Intoduction

In Utreexo, you need to serialize a proof, in conjunction with the usual data. While sending blocks, the straightforward way is to just serialize proofs with blocks. However, while sending transactions, it can be a big overhead to just serialize a proof for each transaction. There are some ways to do that efficiently.

Normal transaction propagation flow

In Bitcoin, transactions are propagated between nodes in a best-effort base. When a node receives a transaction, it forwards this transaction to all it’s peers. To reduce redundancy, instead of sending a full transaction, nodes send a special message called Inventory, or just Inv. Invs are very simple ways to propagate data you just learned about, like transactions and blocks. In an Inv message, you have a vector of Inv vectors, that can be any of a set of possible types.

If a node learns about some transactions, it sends out an Inv message with all txids as Inv element. Nodes usually don’t send out an Inv every time it learns about a new tx, it delays a few seconds to get more data, and sends multiple txs at once.

After getting an Inv, if a node doesn’t have it yet, it sends out a getdata request, asking for a transaction. Ideally you only receives the transaction data once. Upon receiving a getdata request, node send a transaction message, with a wire serialized transaction.

Naive Way

An out-of-the-box way to send proof data is just appending proofs on each transaction in the getdata response, but this has the obvious burden of duplication. One of the goals in utreexo accumulator is creating overlaps of proofs, like in the following tree

14
|--------------------------\
12                         13
|-----------\              |-----------\
8            9             10          11
|------\     |------\      |------\    |------\
0       1    2       3     4       5   6       7

If we need to prove 1 and 2, the proof is: [0, 9, 13] and [3, 8, 13]. Note that 13 appears on both proofs. Moreover, 8 and 9, appears on each proof, but 9 is computable from 2’s proof, and 8 is computable form 1’s proof. So to prove both, we only need [0, 13], instead of [0, 8, 9, 13], 50% reduction. In blocks, overlaps are more likely simply because there’s a lot of transactions. Moreover, just sending proofs just kills the purpose of cache.

A more optimized way

Another way of doing this is sending only targets. Targets are just u64, while a full proof have multiple bytes of data, like hashes and leaf preimages, sending only targets gives just a small overhead. This is the serialization of a transaction:


+---------------------------------+
| nVersion | nInput  |   input    |
+----------+---------+------------+
| nOut     | output  | nLocktime  |
+---------+-----------------------+

This new serialization would add a leaf_number on each input. Intermidiate positions are computable using the targets and number of leaves in the forest. The node would then just look what nodes it doesn’t have, then send a new get_position_data, defined as a vector of u64s. The response is a vector of node data, where node data is either a preimage data or just the hash for a leaf or just a node hash for branch nodes. Allowing both preimage and hash fetch of leaves is useful because if we are looking for the target itself, we need the associated data to verify a transaction, but if we are looking for a target’s sibling, we don’t actually need the preimage.

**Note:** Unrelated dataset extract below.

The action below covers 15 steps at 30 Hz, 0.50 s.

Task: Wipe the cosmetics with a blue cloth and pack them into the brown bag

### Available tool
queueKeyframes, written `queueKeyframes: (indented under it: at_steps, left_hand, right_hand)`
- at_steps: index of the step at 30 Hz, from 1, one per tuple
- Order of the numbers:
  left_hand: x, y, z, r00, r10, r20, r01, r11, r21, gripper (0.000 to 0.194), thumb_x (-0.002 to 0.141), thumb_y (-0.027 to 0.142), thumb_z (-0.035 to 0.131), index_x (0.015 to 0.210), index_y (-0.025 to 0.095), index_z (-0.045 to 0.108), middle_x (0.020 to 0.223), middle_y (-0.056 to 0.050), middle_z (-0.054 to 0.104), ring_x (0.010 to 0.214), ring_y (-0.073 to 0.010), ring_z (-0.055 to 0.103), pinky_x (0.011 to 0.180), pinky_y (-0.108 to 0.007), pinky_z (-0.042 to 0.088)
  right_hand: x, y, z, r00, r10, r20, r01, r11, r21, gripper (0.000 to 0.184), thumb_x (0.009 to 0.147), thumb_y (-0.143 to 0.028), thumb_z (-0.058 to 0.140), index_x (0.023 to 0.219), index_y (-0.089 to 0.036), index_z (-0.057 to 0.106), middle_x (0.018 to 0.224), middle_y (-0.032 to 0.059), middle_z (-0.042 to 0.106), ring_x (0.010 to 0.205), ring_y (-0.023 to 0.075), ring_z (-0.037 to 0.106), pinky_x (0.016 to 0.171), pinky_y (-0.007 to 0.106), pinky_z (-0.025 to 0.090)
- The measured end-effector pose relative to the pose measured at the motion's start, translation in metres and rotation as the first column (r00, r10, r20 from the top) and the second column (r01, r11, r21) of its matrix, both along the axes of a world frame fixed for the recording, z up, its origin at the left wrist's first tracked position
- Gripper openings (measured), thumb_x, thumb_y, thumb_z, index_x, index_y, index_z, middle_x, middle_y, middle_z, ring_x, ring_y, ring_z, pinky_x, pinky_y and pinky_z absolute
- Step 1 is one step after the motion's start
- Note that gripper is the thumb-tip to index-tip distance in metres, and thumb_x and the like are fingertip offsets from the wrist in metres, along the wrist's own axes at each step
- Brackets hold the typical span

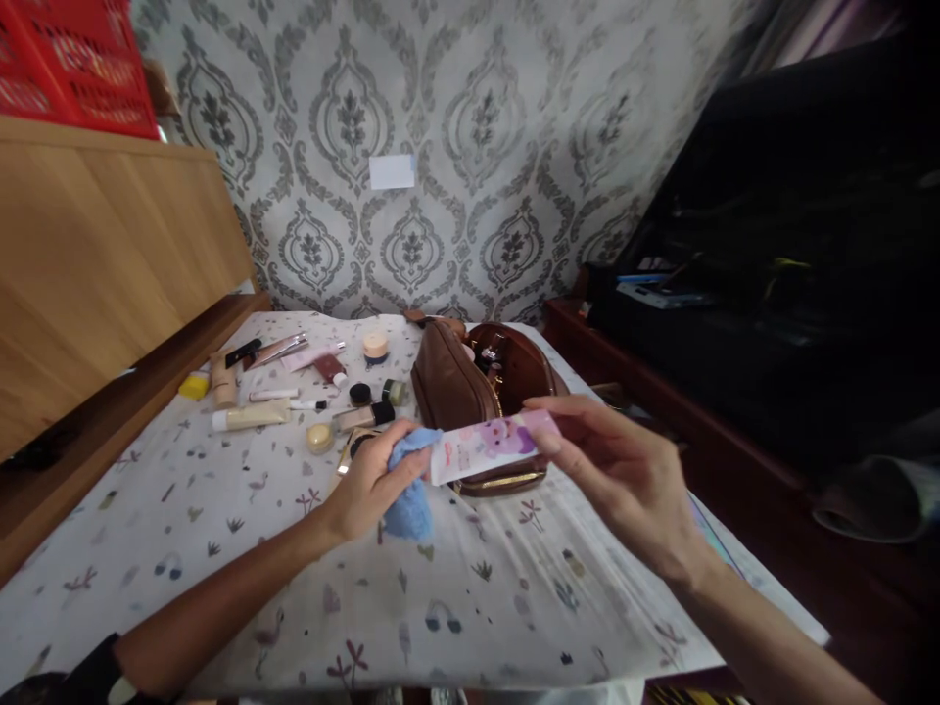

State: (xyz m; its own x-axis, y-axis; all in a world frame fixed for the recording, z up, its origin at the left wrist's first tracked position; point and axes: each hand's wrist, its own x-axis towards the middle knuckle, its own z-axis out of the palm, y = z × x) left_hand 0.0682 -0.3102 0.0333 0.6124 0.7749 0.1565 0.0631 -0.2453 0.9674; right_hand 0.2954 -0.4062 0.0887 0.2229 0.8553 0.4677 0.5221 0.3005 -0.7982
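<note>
By the left hand (378, 480), a soft light-blue cloth (409, 509) is gripped, and with it one end of a flat white and purple plastic tube (492, 446) is wrapped. How much of this end is covered cannot be told, because it is hidden by the fingers and the fabric. By the right hand (635, 480), the other end of the tube is pinched between the thumb and a finger. The tube, on which a cartoon animal is printed, is thus held nearly level above the table, in front of a dark brown bag with a gold-coloured zipper (449, 377). The bag is opened, and some small items are seen inside it. To its left, many cosmetics are spread on a white patterned tablecloth (477, 607): among them, a small round yellow jar (319, 438), a flat clear bottle with a black cap (352, 419), a cream-coloured tube with a white cap (254, 415) and a round beige jar with a dark base (375, 348). Farther back, the wall is covered by grey patterned wallpaper (352, 117). At the upper left, a red plastic basket (80, 69) is placed on a light wooden cabinet (110, 225).
</note>
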Motion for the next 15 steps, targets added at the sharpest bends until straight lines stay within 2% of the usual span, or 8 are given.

That way, one can handle overlaps and cache locally and just ask for positions it actually needs.

New serialization:
+-----------------------------------+
| nVersion  | nInput  | leaf_number |
+-----------+---------+-------------+
| input     |   nOut  |    output   |
+-----------+---------+-------------+
| nLocktime |
+-----------+

Protocol flow

Peer A                                                   Peer B
*Learns a new transaction with `txid  = t`
|                       Inv(t, ...)                          |
|----------------------------------------------------------->|
|                       GetData(t, ...)                      |
|<-----------------------------------------------------------|
|                       Tx                                   |
|----------------------------------------------------------->|  Discovers which positions it needs
|                       GetNodeData(n1, n2, ...)             |
|<-----------------------------------------------------------|
|                       NodeData(h1, h2, ...)                |
|----------------------------------------------------------->|

At the end, peer B can recompute proof P for this tx and verify against it’s current Utreexo state. This does add a new round trip, but allows some optimizations. For example, if we hold multiple transactions before sending GetNodeData out, we increase the probability of overlaps, further reducing bandwidth consumption.